Headline USA wrote to the FBI and Michigan’s attorney general, asking for evidence that Croft was involved in a bounty. Neither party responded to this publication’s email queries.

In any event, the state’s motion to seal records was opposed on Tuesday not only by the defendants, but also by an independent reporter working on a documentary about the case. The reporter, Eric VanDussen, pointed to the contradictions with government’s position that the records should be kept secret.

For instance, Rolsin had claimed that neither the state nor federal prosecutors released any exhibits, as can be seen here:

VanDussen demolished this claim by showing the judge exactly what records have already been made public.

“This pile [of records] I have right here has already been disclosed during the federal court proceedings, and during preliminary hearings,” he said, waving a stack of documents in his hand.

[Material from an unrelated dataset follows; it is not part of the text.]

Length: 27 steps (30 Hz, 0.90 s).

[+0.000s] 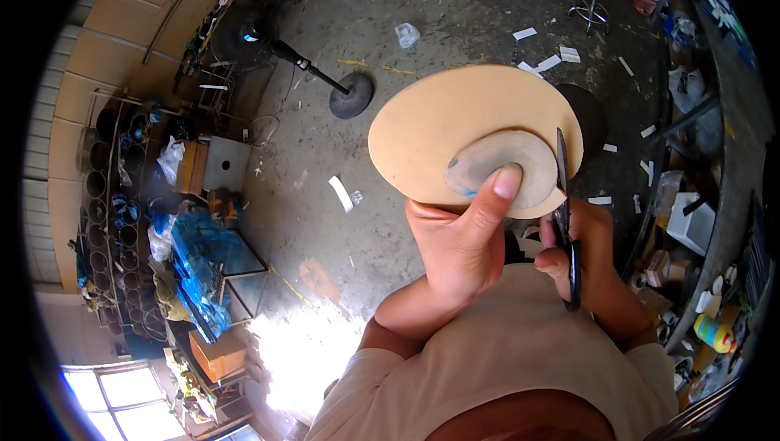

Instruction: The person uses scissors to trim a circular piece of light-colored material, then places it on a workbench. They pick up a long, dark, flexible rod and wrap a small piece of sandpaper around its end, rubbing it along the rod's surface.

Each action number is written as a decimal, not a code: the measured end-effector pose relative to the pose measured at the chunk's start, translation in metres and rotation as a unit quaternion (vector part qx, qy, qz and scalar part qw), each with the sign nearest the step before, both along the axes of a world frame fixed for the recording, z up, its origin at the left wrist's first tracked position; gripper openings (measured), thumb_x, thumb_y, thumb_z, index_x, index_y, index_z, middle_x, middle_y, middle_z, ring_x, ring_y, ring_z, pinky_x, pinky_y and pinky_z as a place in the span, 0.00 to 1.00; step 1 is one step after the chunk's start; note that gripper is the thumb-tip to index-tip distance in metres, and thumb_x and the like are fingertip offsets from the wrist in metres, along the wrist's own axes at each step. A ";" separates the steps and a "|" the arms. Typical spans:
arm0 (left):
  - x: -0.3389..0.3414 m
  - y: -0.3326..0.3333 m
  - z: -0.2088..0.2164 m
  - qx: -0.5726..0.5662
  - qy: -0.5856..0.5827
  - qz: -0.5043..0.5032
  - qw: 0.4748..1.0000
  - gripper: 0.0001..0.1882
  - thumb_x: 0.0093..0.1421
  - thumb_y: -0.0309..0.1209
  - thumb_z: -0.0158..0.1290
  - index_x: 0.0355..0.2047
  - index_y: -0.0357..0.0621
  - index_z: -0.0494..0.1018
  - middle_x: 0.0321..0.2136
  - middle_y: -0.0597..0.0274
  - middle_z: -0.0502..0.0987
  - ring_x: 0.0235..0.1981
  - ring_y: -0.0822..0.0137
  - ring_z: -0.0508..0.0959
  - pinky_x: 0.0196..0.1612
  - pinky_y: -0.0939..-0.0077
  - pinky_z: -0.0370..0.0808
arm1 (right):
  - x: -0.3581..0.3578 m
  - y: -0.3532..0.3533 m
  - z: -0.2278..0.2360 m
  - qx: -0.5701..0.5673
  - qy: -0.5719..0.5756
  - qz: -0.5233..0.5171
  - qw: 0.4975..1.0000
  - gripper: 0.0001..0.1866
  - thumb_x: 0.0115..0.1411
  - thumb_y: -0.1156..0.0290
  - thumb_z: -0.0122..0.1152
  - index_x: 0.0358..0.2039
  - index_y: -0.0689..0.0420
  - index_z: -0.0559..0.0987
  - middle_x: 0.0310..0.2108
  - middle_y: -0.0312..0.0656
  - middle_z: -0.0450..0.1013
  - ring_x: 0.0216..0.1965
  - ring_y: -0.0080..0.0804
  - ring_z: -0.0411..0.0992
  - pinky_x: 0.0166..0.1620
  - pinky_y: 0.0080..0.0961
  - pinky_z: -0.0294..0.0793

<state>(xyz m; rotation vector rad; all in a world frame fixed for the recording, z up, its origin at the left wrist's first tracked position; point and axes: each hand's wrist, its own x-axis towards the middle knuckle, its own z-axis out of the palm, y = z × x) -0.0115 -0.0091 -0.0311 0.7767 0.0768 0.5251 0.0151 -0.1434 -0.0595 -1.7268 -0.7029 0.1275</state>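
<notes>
My left hand (467, 238) grips a large tan oval sheet (431, 128), thumb on top and fingers hidden beneath. Under that thumb a smaller grey oval disc (508, 153) lies flat on the sheet, near its right edge. My right hand (581, 238) is closed around the handles of black scissors (572, 258). Their blades point away from me and lie along the sheet's right side, beside the grey disc. A small corner of the sheet sticks out at the blades, where the edge looks cut. Whether the blades are fully together cannot be made out.
A black pedestal fan (351, 96) stands on the concrete floor ahead to the left. White scraps (548, 62) and a plastic bag (407, 34) litter the floor. Tube racks (97, 222) and blue plastic sheeting (199, 258) line the left; a cluttered bench (719, 222) runs along the right.
</notes>
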 end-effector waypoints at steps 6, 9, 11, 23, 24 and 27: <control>-0.001 -0.001 0.002 0.006 -0.022 0.004 1.000 0.22 0.51 0.20 0.59 0.47 0.34 0.67 0.41 0.54 0.75 0.41 0.65 0.76 0.46 0.69 0.73 | 0.002 -0.006 0.003 -0.031 -0.031 -0.005 0.999 0.31 0.42 0.44 0.69 0.15 0.58 0.64 0.10 0.40 0.60 0.11 0.39 0.62 0.17 0.29 0.60; 0.000 0.001 0.001 0.005 -0.016 -0.005 1.000 0.22 0.51 0.20 0.59 0.47 0.34 0.67 0.41 0.54 0.75 0.41 0.65 0.76 0.46 0.69 0.73 | 0.002 -0.007 0.002 -0.036 -0.040 -0.004 0.999 0.31 0.42 0.45 0.70 0.15 0.58 0.64 0.11 0.41 0.60 0.11 0.40 0.62 0.17 0.30 0.60; 0.000 0.002 0.000 -0.001 -0.008 -0.011 1.000 0.22 0.51 0.19 0.59 0.47 0.34 0.67 0.41 0.54 0.75 0.41 0.65 0.76 0.46 0.70 0.73 | 0.003 -0.008 0.004 -0.046 -0.047 -0.001 0.998 0.31 0.41 0.46 0.70 0.14 0.58 0.63 0.11 0.41 0.59 0.12 0.40 0.62 0.17 0.30 0.59; -0.003 0.007 0.003 0.080 0.051 -0.011 0.995 0.31 0.49 0.32 0.62 0.52 0.39 0.63 0.42 0.57 0.73 0.44 0.64 0.74 0.49 0.68 0.71 | 0.005 -0.019 0.005 -0.066 -0.065 0.006 0.996 0.33 0.36 0.45 0.73 0.14 0.57 0.62 0.12 0.38 0.57 0.11 0.35 0.57 0.17 0.27 0.56; -0.005 0.007 0.006 0.078 0.051 -0.017 0.995 0.31 0.49 0.31 0.62 0.52 0.39 0.63 0.42 0.57 0.73 0.44 0.65 0.74 0.49 0.69 0.71 | 0.006 -0.020 0.007 -0.065 -0.047 0.007 0.997 0.33 0.34 0.43 0.73 0.15 0.57 0.63 0.12 0.38 0.58 0.12 0.34 0.57 0.17 0.27 0.56; -0.008 0.010 0.012 0.074 0.050 -0.034 0.995 0.31 0.48 0.30 0.62 0.51 0.38 0.63 0.42 0.58 0.73 0.44 0.65 0.74 0.49 0.70 0.70 | 0.012 -0.024 0.014 -0.074 -0.013 0.016 0.997 0.36 0.29 0.40 0.73 0.18 0.58 0.65 0.13 0.37 0.59 0.13 0.32 0.59 0.19 0.27 0.58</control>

“When they’re playing audio recordings … I recorded all those with that camera,” he said, gesturing to his camera that was recording the hearing.

“All the audio recordings prosecutors are saying a protective order should encompass—I recorded them with that camera, and they say a protective order should encompass those.”

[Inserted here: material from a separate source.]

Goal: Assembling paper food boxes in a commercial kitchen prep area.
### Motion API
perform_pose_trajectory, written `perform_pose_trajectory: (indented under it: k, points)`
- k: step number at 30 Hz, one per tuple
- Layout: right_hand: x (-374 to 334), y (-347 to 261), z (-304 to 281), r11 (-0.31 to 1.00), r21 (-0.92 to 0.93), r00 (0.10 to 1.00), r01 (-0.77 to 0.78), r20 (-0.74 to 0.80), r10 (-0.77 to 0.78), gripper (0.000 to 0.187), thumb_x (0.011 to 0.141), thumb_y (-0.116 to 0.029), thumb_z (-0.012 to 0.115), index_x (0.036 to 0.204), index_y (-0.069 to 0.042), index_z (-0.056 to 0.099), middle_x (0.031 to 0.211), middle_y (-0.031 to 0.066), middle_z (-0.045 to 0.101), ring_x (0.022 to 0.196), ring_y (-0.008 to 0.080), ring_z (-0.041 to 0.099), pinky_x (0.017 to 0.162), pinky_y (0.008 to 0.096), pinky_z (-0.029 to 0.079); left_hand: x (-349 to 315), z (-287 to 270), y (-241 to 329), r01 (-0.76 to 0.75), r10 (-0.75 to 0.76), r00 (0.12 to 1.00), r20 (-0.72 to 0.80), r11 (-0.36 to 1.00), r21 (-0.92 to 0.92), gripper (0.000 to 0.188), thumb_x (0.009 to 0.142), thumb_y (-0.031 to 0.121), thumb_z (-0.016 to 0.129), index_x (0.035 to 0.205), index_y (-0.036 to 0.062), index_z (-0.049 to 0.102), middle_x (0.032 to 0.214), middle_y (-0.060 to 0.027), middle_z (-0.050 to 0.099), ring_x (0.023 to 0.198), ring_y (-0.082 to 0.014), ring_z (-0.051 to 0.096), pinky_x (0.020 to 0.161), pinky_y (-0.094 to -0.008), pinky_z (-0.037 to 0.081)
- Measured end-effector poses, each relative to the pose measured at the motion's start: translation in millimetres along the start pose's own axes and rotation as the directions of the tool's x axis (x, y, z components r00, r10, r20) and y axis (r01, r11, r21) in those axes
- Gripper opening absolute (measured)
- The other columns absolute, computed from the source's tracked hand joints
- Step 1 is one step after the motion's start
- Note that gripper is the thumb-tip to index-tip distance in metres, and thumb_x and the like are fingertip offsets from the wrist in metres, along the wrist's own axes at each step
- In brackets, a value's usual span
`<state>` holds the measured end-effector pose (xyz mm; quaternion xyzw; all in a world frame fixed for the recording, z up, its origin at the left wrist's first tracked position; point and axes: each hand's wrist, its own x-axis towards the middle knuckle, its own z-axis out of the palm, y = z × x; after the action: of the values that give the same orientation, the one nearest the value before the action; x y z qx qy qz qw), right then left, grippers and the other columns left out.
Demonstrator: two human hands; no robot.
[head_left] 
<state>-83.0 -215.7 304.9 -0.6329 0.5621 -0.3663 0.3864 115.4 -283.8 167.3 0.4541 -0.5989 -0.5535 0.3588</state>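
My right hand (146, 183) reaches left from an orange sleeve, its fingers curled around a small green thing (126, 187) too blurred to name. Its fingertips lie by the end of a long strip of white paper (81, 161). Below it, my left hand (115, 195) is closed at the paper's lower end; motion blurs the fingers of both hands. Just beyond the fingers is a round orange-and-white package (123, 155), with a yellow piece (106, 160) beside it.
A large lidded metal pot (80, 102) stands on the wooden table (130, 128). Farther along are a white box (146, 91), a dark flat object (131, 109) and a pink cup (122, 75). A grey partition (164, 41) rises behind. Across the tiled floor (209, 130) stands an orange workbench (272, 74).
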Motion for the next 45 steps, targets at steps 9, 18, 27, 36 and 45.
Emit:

Judge Charles Hamlyn ruled in favor of VanDussen, declaring that the evidence already made public shall remain so.

“If it has been made public, it is then public,” he said. “The phrase that we always used in a trial … you can’t un-ring the bell. That information is out there.”

The baseless claims uttered at Tuesday hearings were the latest falsities uttered thus far in the state case, where Eric Molitor, Shawn Fix, Michael Null and William Null each face one count of providing material support for an act of terrorism.

Last month, Michigan circuit court judge Kevin Elsenheimer falsely said that Brandon Caserta and Daniel Harris were involved in the plot, when those men were acquitted last April. Michigan’s AG has also issued press releases referring to the defendants as being members of the Wolverine Watchmen militia, even though the men currently standing trial were not members of that organization.

Meanwhile, Croft is being held in a supermax prison facility in Terre Haute—blocked from communicating with media or other members of the public. He had been incarcerated in a Michigan county jail, but was moved exactly one day after Headline USA published a message he recorded for the House Weaponization Subcommittee, which was formed to investigate FBI malfeasance.

The Weaponization Subcommittee has yet to comment on what Croft’s supporters view as retaliation for him trying to provide the committee with information about his case.